Requirements proposed earlier this year by the U.S. Department of Homeland Security’s Cybersecurity and Infrastructure Security Agency are overly broad and would be burdensome to manufacturers if adopted, according to the National Association of Manufacturers.
CISA has published draft rulemaking under the Cyber Incident Reporting for Critical Infrastructure Act, which are scheduled to go into effect next year, that would require “covered entities” in critical infrastructure sectors to report major cyber incidents to CISA within 72 hours. It also requires any ransomware payments to be reported within 24 hours.
The proposed rulemaking could affect more than 300,000 entities, according to CISA’s own estimate. Many of these organizations are either not truly “critical infrastructure” or too small to have the resources to undertake the outlined actions in the specified time, NAM said in a letter submitted to CISA on July 2.
The letter notes that because the proposed rules rely on the North American Industry Classification System (NAICS) codes, they unnecessarily include all companies engaged in the manufacturing of every type of product within broad NAICS subsectors. The disruption or interruption of the manufacture of such products, including garden equipment and kitchen cookware for example, does not pose a threat to national security, the letter said.
“At a minimum, we recommend that CISA drill down much more granularly — below 6-digit NAICS codes — to only cover the manufacturing of specific product categories that are genuinely critical to our national security, national economic security, or national public health or safety,” the NAM letter to CISA said.

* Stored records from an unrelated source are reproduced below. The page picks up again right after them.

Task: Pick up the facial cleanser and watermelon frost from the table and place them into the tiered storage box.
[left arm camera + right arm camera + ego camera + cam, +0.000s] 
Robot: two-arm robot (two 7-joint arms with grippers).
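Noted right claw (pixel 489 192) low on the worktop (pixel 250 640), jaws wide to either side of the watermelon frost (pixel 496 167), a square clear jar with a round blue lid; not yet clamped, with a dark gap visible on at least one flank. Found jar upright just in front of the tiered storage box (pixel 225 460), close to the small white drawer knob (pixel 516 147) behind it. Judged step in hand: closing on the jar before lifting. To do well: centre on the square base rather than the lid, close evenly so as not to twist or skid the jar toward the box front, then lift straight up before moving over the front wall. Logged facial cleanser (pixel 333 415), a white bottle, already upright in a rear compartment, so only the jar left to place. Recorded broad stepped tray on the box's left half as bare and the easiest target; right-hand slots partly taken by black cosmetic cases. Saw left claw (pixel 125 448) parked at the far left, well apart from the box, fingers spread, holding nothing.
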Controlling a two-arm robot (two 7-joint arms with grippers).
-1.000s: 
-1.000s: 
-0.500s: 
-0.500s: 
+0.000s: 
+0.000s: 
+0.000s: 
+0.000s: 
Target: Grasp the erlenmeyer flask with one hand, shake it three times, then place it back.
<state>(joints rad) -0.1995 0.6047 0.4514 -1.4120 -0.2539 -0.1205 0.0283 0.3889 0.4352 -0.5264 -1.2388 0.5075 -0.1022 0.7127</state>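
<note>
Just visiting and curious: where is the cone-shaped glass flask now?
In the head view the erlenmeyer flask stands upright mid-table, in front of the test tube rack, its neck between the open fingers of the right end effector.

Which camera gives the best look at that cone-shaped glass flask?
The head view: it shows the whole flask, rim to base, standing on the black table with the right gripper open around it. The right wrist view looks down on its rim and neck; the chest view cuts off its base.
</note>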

Besides mandating the reporting of incidents that do not even affect the operation of critical infrastructure, they also require a massive amount of information in a short time from companies that are in the throes of recovering from a cyberattack.
“NAM respectfully encourages the agency to drastically reduce the number of entities required to report, and the number of incidents they have to report,” NAM Vice President of Domestic Policy Charles Crain told the agency. “Doing so will ensure that CISA receives useful information about cybersecurity incidents — without overburdening manufacturers with overbroad and unworkable disclosure requirements.”